The sounds of (Python) Silence

Posted on Thu 02 January 2014 in blog

After a long vacation with my children, I’ve been meditating on the virtues of silence.

Python is a glorious toybox bursting with fun gadgets to delight TA’s near and far. You can easily use it to stuff anything from database access to a serial port controller into your copy of Maya, which is a always fun (and occasionally useful). However the plethora of Python libraries out there does bring with it a minor annoyance - if you grab something cool off the cheeseshop you don’t know exactly how the author wants to communicate with users. All too often you incorporate something useful into your Maya and suddenly your users have endless reams of debug printouts in their script listener — info that might make sense to a coder or a sysadmin but which is just noise (or worse, slightly scary) for your artists.

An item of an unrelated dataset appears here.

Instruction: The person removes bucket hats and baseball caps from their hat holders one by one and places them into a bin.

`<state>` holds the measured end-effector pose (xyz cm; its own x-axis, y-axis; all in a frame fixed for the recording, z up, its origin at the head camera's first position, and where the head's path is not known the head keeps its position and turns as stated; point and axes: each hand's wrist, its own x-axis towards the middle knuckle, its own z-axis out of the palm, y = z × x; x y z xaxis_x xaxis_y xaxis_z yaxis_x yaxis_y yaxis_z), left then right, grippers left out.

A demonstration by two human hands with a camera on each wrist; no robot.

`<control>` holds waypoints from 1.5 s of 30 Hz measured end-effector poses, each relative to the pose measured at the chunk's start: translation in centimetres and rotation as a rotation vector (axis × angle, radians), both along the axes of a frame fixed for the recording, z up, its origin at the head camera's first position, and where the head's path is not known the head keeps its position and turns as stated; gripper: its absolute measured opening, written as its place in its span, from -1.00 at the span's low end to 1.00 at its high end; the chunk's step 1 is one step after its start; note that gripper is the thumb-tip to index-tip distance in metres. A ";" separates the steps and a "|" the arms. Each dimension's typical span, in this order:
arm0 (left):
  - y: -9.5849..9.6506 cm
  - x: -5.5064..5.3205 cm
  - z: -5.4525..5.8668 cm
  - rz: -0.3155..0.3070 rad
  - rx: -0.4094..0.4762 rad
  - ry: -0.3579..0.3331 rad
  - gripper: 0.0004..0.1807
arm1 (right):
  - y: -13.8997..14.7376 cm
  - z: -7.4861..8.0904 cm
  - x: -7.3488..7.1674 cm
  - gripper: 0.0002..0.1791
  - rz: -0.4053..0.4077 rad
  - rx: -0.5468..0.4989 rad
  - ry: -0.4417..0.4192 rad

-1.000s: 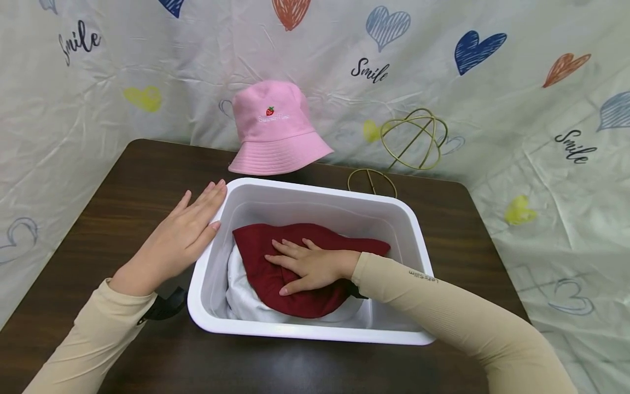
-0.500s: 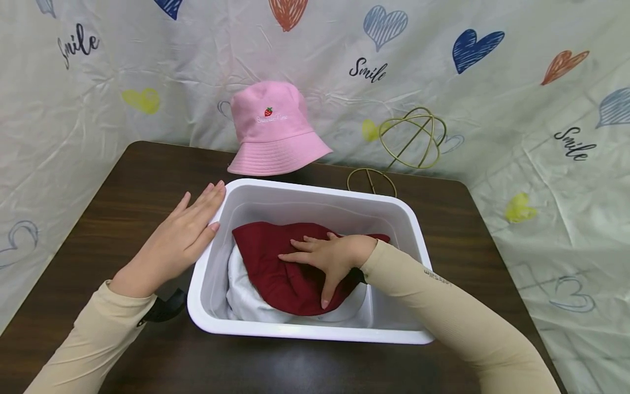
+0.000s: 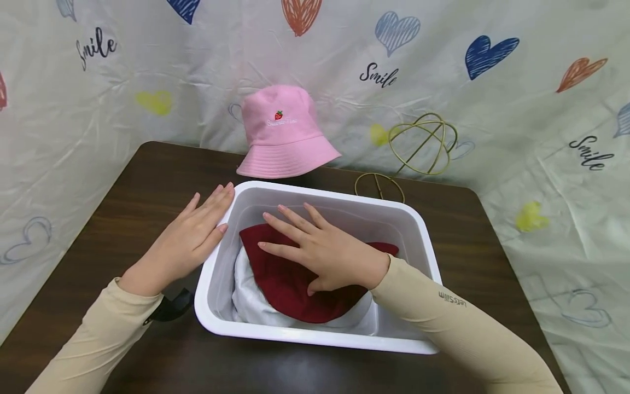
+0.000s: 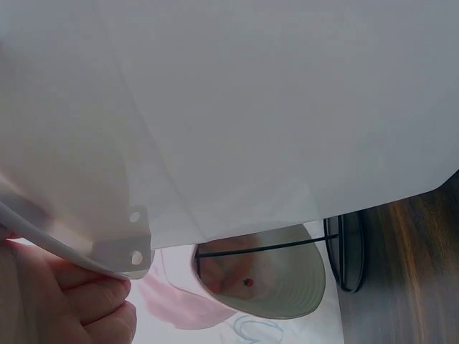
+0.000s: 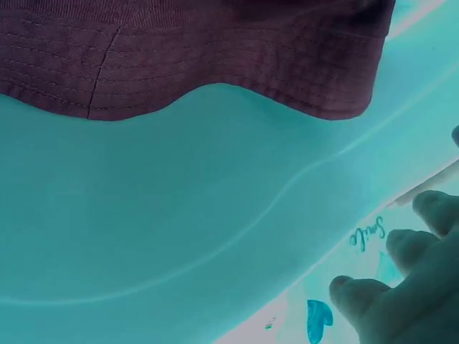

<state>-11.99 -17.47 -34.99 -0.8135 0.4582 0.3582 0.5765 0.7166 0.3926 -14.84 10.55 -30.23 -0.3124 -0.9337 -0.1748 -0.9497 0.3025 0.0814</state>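
A white plastic bin [image 3: 320, 338] holds a dark red bucket hat [image 3: 290, 298], which lies over a white cloth item [image 3: 251, 295]. My left hand [image 3: 184, 241] rests with straight fingers along the bin's left rim; the left wrist view shows its fingertips at the rim from outside. Over the red hat, my right hand [image 3: 327, 254] is spread with nothing in its grasp, covering part of the hat in the head view. Stitching on the hat's brim shows in the right wrist view, with the right fingers off to one side.
Behind the bin stands a pink bucket hat [image 3: 287, 134] with a strawberry motif. To its right is a gold wire stand [image 3: 427, 173]. Everything sits on a dark wooden table [image 3: 467, 230], backed by a patterned curtain [image 3: 334, 60].
My right hand first lay on the red hat, then shifted right, and now is raised with fingers spread farther toward the bin's back. The left hand has stayed on the rim.
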 end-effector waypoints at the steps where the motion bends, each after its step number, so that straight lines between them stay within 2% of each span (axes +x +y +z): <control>1: 0.0 0.0 0.0 0.002 0.000 0.001 -0.36 | 0.0 0.1 0.0 0.23 0.006 -0.014 0.006; 4: -0.1 0.0 0.1 0.008 -0.001 -0.002 -0.36 | 0.0 0.5 -0.4 0.18 0.013 -0.042 0.021; 7: 0.0 0.0 0.1 0.007 0.000 -0.009 -0.36 | 0.2 0.8 -1.3 0.11 0.011 -0.094 0.064; 10: 0.1 0.0 0.2 -0.001 0.003 -0.012 -0.37 | 0.5 1.3 -3.0 0.02 -0.008 -0.168 0.116; 13: 0.2 0.0 0.1 -0.006 0.003 -0.014 -0.37 | 0.7 1.7 -5.1 -0.06 -0.041 -0.230 0.131; 19: 0.4 0.1 -0.1 -0.015 0.001 -0.005 -0.38 | 0.5 2.6 -8.9 -0.17 -0.102 -0.326 0.090; 23: 0.4 0.1 -0.1 -0.011 0.003 0.003 -0.38 | 0.1 3.2 -10.5 -0.19 -0.147 -0.406 -0.003; 27: 0.3 0.1 0.0 -0.005 0.000 0.000 -0.37 | -0.5 3.6 -11.5 -0.27 -0.217 -0.462 -0.081; 30: 0.3 0.2 0.1 0.001 -0.003 -0.006 -0.36 | -1.0 4.0 -12.0 -0.32 -0.271 -0.488 -0.103; 38: 0.0 0.2 0.0 0.012 -0.009 -0.002 -0.36 | -2.1 5.5 -13.4 -0.37 -0.418 -0.533 -0.100; 42: 0.0 0.2 0.0 0.014 -0.012 -0.006 -0.36 | -2.1 5.9 -14.3 -0.34 -0.487 -0.500 -0.088; 45: 0.1 0.3 -0.1 0.016 -0.011 0.002 -0.36 | -2.1 6.0 -15.3 -0.31 -0.546 -0.491 -0.120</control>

If you’re suffering from overly verbose external modules, you can get a little peace and quiet with this little snippet. The Silencer class is just a simple context manager that hijacks sys.stdout and sys.stderr into a pair of StringIO’s that will just silently swallow any printouts that would otherwise go to the listener.

import sys
from StringIO import StringIO

class SilencedError ( Exception ):
    pass

class Silencer( object ):
    '''
    suppress stdout and stderr

    stdout and stderr are redirected into StringIOs.  At exit their contents are dumped into the string fields 'out' and 'error'

    Typically use this via the with statement:

    For example::

        with Silencer() as fred:
            print stuff
        result = fred.out

    note that if you use a silencer to close down output from the logging module, you should call logging.shutdown() in the silencer with block
    '''

    def __init__( self, enabled=True ):
        self.oldstdout = sys.stdout
        self.oldstderr = sys.stderr
        self._outhandle = None
        self._errhandle = None
        self.out = ""
        self.err = ""
        self.enabled = enabled

    def __enter__ ( self ):
        if self.enabled:
            self.oldstdout = sys.stdout
            self.oldstderr = sys.stderr
            sys.stdout = self._outhandle = StringIO()
            sys.stderr = self._errhandle = StringIO()
            self._was_entered = True
            return self
        else:
            self._was_entered = False

    def _restore( self ):
        if self._was_entered:
            self.out = self._outhandle.getvalue()
            self.err = self._errhandle.getvalue()
            sys.stdout = self.oldstdout
            sys.stderr = self.oldstderr
            self._outhandle.close()
            self._errhandle.close()
            self._outhandle = self._errhandle = None

    def __exit__( self, type, value, tb ):
        se = None
        try:
            if type:
                se = SilencedError( type, value, tb )
        except:
            pass
        finally:
            self._restore()
            if se: raise se

If you actually need to look at the spew you can just look at the contents of the out and error fields of the Silencer. More commonly though you’ll just want to wrap a particularly verbose bit of code in a with… as block to shut it up. You’ll also get the standard context manager behavior: an automatic restore in the event of an exception, etc.